Vu que les courses mauriciennes évoluent encore dans un environnement où le jeu fait la loi – contrairement aux juridictions dans lesquelles Teetan et Juglall poursuivent leur carrière –, des pressions sont exercées sur les jockeys. Nombreux sont ceux, y compris des étrangers, qui finissent par craquer et sombrer. Pire, ce ne sont pas eux seuls qui subissent les conséquences directes de leurs actions, celles-ci rejaillissent malheureusement sur l’ensemble du monde hippique. D’où la perception populaire – mais archifausse – qu’il n’y a que des courses truquées au Champ de Mars. Même Teetan avait vu une de ses montes à Maurice être remise en question avant qu’il ne soit viré 24 heures plus tard ! Blue Lord, vous en souvenez-vous ?

Si le Champ de Mars est unique pour son histoire et la popularité inégalée de ses courses, reste que l’influence négative qui plane – en raison de l’importance surdimensionnée qu’ont prise les paris sur la survie même de l’industrie – fait que sans une académie de jockeys avec des mesures d’accompagnement adéquates, les chances de voir d’autres Teetan et Juglall émerger sont quasi-inexistantes.

Même Bardottier, qui s’est presque ruiné au Champ de Mars, a fini par comprendre qu’il était temps d’arrêter de tourner en rond.
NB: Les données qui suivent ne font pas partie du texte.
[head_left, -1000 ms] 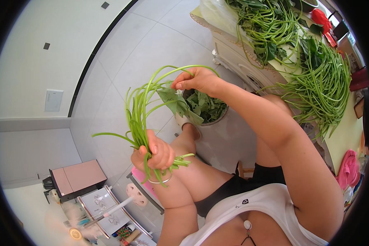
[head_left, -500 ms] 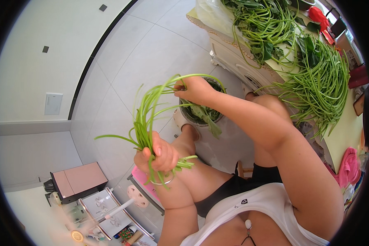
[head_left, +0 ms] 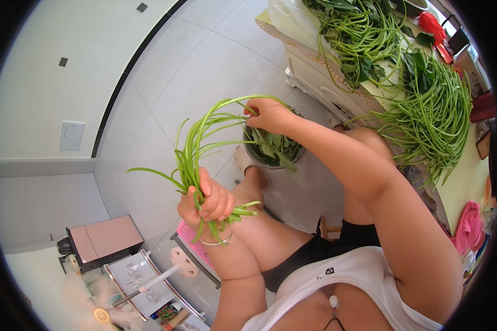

Loin des influences négatives qui ont freiné sa carrière à Maurice, il a su, en Allemagne, s’imposer des règles, ce qui l’a, entre autres, conduit à 54/55 kg (lui qui faisait parfois 59 kg à Maurice !). Tout cela a fini par faire de lui le premier Mauricien à monter à ParisLongchamp dans un Quinté+. Et dire qu’il était interdit chez les pros à Maurice il y a quelque temps, en raison d’un riding record dont lui-même ne peut être fier.